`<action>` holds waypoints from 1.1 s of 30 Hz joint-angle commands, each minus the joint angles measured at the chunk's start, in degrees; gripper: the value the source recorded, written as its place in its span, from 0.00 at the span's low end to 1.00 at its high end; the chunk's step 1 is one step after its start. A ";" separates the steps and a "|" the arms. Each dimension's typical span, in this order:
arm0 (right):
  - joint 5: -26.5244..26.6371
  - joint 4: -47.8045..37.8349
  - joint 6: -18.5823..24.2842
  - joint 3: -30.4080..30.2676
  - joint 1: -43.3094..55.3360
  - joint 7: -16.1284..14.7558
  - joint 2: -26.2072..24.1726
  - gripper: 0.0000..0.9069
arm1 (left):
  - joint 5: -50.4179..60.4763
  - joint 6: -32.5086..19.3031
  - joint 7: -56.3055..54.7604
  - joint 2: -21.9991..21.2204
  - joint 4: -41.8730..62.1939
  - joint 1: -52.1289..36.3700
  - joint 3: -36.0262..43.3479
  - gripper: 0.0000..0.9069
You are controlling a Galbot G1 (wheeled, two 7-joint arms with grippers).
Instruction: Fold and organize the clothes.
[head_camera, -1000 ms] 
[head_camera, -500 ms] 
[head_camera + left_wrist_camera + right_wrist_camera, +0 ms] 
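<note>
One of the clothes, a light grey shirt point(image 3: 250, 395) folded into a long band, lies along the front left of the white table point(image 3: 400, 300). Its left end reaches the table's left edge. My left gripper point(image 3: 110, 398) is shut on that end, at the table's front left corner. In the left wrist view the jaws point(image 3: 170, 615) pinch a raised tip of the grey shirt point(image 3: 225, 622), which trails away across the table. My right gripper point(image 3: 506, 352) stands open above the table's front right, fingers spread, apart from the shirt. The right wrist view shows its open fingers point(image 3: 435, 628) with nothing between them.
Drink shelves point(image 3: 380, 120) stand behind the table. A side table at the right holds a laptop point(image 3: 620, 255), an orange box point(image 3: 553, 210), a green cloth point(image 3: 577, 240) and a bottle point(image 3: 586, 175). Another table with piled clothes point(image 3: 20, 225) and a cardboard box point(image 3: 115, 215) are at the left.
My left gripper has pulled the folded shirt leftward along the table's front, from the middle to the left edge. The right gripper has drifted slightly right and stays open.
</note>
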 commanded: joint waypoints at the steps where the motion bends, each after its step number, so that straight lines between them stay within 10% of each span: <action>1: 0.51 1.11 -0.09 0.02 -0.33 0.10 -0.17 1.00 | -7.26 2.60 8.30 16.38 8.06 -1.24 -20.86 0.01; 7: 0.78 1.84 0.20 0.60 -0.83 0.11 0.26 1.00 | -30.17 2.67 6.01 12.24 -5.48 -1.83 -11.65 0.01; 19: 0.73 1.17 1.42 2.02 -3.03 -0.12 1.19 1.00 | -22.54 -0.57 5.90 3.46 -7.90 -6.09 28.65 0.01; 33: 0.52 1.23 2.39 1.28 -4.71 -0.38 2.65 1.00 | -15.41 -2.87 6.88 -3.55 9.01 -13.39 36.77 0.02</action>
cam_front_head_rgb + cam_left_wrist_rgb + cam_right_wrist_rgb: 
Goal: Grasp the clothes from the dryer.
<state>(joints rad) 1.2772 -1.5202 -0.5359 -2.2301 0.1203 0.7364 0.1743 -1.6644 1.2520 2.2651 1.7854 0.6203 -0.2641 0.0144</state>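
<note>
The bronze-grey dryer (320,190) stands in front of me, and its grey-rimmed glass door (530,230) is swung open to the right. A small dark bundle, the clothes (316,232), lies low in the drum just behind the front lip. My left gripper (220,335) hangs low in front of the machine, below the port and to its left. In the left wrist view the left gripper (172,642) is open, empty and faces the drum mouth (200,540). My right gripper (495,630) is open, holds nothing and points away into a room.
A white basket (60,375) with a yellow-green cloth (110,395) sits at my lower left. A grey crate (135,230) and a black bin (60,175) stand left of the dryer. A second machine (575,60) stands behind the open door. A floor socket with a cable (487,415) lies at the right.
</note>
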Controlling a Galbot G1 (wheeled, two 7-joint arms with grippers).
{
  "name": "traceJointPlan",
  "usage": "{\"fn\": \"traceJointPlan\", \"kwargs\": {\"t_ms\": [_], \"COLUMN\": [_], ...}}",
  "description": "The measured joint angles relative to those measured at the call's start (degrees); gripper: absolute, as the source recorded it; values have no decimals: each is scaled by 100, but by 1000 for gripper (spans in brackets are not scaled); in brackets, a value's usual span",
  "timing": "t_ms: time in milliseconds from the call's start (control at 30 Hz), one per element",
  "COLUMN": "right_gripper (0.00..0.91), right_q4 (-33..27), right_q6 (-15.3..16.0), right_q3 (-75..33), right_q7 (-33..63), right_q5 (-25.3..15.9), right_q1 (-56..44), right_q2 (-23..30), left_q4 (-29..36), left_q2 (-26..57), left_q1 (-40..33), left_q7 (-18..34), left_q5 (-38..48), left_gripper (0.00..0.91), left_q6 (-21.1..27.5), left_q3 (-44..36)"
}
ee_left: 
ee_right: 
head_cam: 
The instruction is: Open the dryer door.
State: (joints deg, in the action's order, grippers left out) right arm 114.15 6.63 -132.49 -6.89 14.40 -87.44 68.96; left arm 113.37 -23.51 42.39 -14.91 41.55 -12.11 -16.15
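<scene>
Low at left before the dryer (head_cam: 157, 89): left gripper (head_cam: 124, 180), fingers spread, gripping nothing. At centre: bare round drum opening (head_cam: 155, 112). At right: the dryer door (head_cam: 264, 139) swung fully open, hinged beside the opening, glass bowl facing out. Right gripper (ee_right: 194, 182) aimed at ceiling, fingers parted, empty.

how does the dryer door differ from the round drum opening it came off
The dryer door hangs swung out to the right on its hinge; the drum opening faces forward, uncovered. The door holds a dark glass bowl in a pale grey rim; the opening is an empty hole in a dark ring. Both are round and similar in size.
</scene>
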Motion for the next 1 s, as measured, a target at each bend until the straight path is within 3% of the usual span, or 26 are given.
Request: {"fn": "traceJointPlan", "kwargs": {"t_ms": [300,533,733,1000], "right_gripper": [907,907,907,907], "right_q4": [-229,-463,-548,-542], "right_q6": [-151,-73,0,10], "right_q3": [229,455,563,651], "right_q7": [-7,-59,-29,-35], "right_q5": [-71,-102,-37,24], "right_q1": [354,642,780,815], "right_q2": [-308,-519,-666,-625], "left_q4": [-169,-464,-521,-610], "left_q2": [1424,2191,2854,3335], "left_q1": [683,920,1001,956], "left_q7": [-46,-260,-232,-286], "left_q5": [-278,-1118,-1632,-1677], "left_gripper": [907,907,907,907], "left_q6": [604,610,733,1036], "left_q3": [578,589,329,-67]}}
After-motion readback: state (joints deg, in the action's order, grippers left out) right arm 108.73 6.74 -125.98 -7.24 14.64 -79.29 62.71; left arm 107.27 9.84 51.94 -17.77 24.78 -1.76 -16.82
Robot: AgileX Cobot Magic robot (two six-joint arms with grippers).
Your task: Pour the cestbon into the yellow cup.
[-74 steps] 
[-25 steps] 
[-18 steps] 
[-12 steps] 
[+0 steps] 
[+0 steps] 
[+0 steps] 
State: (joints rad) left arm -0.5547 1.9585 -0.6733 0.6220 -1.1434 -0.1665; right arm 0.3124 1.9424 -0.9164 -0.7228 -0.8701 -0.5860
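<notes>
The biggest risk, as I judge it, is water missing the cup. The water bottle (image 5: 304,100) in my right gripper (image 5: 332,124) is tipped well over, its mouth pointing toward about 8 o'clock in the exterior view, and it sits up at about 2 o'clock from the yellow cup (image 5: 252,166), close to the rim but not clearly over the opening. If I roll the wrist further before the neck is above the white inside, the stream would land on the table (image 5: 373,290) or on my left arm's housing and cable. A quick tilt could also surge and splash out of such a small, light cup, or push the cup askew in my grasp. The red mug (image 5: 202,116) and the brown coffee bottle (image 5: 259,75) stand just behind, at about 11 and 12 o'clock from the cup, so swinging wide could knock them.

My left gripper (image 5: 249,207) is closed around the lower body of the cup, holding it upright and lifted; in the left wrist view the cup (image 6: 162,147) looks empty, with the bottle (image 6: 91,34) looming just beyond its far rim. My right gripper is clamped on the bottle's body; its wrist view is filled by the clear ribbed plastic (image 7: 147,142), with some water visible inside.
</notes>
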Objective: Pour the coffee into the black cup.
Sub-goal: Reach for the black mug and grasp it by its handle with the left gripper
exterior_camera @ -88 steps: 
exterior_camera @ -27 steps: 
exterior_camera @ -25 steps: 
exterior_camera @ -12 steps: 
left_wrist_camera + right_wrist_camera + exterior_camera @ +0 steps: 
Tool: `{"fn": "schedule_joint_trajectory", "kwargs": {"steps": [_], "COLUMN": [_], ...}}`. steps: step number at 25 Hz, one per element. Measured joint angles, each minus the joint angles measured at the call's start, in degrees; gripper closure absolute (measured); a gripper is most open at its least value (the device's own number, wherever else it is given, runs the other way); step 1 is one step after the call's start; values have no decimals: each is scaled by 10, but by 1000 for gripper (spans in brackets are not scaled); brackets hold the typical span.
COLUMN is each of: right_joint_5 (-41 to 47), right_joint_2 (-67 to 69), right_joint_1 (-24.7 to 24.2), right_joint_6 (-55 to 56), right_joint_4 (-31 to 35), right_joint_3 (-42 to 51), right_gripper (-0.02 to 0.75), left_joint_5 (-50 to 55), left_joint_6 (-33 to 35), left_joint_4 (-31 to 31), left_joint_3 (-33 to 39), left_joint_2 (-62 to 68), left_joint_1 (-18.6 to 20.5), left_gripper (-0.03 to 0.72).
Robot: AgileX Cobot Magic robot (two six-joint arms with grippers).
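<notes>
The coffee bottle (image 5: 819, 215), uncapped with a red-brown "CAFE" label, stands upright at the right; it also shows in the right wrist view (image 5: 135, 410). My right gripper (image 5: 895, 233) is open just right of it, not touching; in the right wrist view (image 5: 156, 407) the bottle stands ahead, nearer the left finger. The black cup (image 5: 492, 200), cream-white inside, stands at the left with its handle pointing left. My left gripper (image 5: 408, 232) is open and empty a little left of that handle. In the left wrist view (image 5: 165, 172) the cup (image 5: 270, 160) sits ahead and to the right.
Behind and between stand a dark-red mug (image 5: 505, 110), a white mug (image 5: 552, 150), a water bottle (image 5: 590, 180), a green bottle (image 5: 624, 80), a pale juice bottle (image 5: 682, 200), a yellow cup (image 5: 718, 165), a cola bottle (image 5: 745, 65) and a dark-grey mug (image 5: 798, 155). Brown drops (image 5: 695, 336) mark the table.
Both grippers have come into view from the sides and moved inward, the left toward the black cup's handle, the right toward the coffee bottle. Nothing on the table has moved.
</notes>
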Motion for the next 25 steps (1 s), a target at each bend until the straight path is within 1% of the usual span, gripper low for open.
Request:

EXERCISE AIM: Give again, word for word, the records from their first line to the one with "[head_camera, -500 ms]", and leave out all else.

TASK RESULT:
`<action>` holds waypoints from 1.1 s of 30 Hz joint-angle commands, each minus the joint angles measured at the chunk's start, in degrees; gripper: the value the source recorded, written as its place in its span, from 0.00 at the span's low end to 1.00 at its high end; the chunk's step 1 is one step after its start. A ";" separates the steps and a "|" the arms. Each dimension's typical span, in this order:
arm0 (right):
  - joint 5: -26.5244..26.6371
  - joint 4: -47.8045..37.8349
  - joint 6: -18.5823..24.2842
  - joint 3: -30.4080..30.2676
  - joint 1: -43.3094..55.3360
  - joint 7: -16.1284..14.7558
  - joint 2: -26.2072..24.1726
  - gripper: 0.0000..0.9069
arm1 (left):
  - joint 5: -50.4179..60.4763
  - joint 6: -32.5086..19.3031
  - joint 7: -56.3055..54.7604
  - joint 2: -21.9991..21.2204
  - joint 4: -41.8730..62.1939
  - joint 1: -52.1289..36.3700
  - joint 3: -36.0262..43.3479
  - gripper: 0.0000..0.9069
You are controlling a Galbot G1 (wheeled, two 7-joint arms with grippers).
Instruction: Fold and organize the clothes.
[head_camera, -1000 ms] 
[head_camera, -500 ms] 

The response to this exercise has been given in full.